Task requirements - Copy every line below exactly.

Data segment -
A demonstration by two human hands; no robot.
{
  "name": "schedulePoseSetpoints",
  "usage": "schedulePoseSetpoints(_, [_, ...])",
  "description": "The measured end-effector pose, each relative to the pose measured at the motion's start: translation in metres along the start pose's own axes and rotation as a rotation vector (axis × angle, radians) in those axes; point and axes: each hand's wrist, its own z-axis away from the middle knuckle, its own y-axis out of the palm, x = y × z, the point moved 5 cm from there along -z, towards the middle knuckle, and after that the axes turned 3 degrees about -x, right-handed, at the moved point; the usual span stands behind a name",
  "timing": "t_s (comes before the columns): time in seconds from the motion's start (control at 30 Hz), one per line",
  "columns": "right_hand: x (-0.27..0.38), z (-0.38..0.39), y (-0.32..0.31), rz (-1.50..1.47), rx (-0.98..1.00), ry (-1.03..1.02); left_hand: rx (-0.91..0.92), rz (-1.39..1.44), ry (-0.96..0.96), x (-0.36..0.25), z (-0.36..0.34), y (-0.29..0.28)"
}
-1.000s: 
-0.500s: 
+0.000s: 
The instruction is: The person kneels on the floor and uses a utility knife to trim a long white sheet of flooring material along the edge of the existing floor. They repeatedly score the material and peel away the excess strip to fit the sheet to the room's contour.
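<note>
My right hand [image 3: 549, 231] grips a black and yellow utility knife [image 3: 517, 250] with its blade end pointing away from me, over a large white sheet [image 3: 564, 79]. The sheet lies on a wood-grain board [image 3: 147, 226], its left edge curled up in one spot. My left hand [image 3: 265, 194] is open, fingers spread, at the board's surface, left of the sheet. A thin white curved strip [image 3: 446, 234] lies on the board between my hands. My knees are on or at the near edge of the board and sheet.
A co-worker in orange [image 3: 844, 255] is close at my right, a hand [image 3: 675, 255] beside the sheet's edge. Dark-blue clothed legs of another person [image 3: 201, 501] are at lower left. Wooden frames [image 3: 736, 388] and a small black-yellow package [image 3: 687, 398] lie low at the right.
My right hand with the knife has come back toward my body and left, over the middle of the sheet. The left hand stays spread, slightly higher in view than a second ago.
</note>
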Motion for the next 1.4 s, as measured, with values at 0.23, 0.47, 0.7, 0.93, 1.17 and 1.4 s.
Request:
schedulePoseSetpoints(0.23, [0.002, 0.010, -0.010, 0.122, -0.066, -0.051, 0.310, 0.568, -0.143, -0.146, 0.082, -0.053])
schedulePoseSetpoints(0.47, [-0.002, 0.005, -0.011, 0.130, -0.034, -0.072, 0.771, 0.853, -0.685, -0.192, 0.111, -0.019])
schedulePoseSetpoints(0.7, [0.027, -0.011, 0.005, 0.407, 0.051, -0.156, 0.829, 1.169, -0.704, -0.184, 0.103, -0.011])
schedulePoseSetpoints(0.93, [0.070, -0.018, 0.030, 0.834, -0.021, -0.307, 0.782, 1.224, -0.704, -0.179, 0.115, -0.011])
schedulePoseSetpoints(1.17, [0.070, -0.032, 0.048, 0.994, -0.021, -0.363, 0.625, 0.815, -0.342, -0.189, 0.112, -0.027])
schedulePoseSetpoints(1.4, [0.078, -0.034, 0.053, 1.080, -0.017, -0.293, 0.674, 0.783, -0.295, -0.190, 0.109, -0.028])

Answer for the task -
A demonstration by two human hands; no robot.
{
  "name": "schedulePoseSetpoints",
  "usage": "schedulePoseSetpoints(_, [_, ...])",
  "description": "The measured end-effector pose, each relative to the pose measured at the motion's start: translation in metres along the start pose's own axes and rotation as a rotation vector (axis × angle, radians) in those axes; point and axes: each hand's wrist, its own z-axis away from the middle knuckle, its own y-axis out of the palm, x = y × z, the point moved 5 cm from there along -z, towards the middle knuckle, and after that the axes turned 3 degrees about -x, right-handed, at the moved point; the usual span stands behind a name",
  "timing": "t_s (comes before the columns): time in seconds from the motion's start (control at 30 Hz), one per line",
  "columns": "right_hand: x (-0.27..0.38), z (-0.38..0.39), y (-0.32..0.31), rz (-1.50..1.47), rx (-0.98..1.00), ry (-1.03..1.02); left_hand: rx (-0.91..0.92), rz (-1.39..1.44), ry (-0.96..0.96), x (-0.36..0.25), z (-0.36..0.34), y (-0.29..0.28)"
}
-1.000s: 
-0.500s: 
+0.000s: 
The instruction is: The person kneels on the floor and uses a utility knife to trim a long white sheet of flooring material along the edge of the existing floor. They repeatedly score the material and peel away the excess strip to fit the sheet to the room's contour.
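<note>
My right hand [image 3: 549, 231] grips a black and yellow utility knife [image 3: 517, 250] with its blade end pointing away from me, over a large white sheet [image 3: 564, 79]. The sheet lies on a wood-grain board [image 3: 147, 226], its left edge curled up in one spot. My left hand [image 3: 265, 194] is open, fingers spread, at the board's surface, left of the sheet. A thin white curved strip [image 3: 446, 234] lies on the board between my hands. My knees are on or at the near edge of the board and sheet.
A co-worker in orange [image 3: 844, 255] is close at my right, a hand [image 3: 675, 255] beside the sheet's edge. Dark-blue clothed legs of another person [image 3: 201, 501] are at lower left. Wooden frames [image 3: 736, 388] and a small black-yellow package [image 3: 687, 398] lie low at the right.
My right hand with the knife has come back toward my body and left, over the middle of the sheet. The left hand stays spread, slightly higher in view than a second ago.
</note>
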Motion for the next 1.4 s, as measured, with values at 0.23, 0.47, 0.7, 0.93, 1.17 and 1.4 s.
Request:
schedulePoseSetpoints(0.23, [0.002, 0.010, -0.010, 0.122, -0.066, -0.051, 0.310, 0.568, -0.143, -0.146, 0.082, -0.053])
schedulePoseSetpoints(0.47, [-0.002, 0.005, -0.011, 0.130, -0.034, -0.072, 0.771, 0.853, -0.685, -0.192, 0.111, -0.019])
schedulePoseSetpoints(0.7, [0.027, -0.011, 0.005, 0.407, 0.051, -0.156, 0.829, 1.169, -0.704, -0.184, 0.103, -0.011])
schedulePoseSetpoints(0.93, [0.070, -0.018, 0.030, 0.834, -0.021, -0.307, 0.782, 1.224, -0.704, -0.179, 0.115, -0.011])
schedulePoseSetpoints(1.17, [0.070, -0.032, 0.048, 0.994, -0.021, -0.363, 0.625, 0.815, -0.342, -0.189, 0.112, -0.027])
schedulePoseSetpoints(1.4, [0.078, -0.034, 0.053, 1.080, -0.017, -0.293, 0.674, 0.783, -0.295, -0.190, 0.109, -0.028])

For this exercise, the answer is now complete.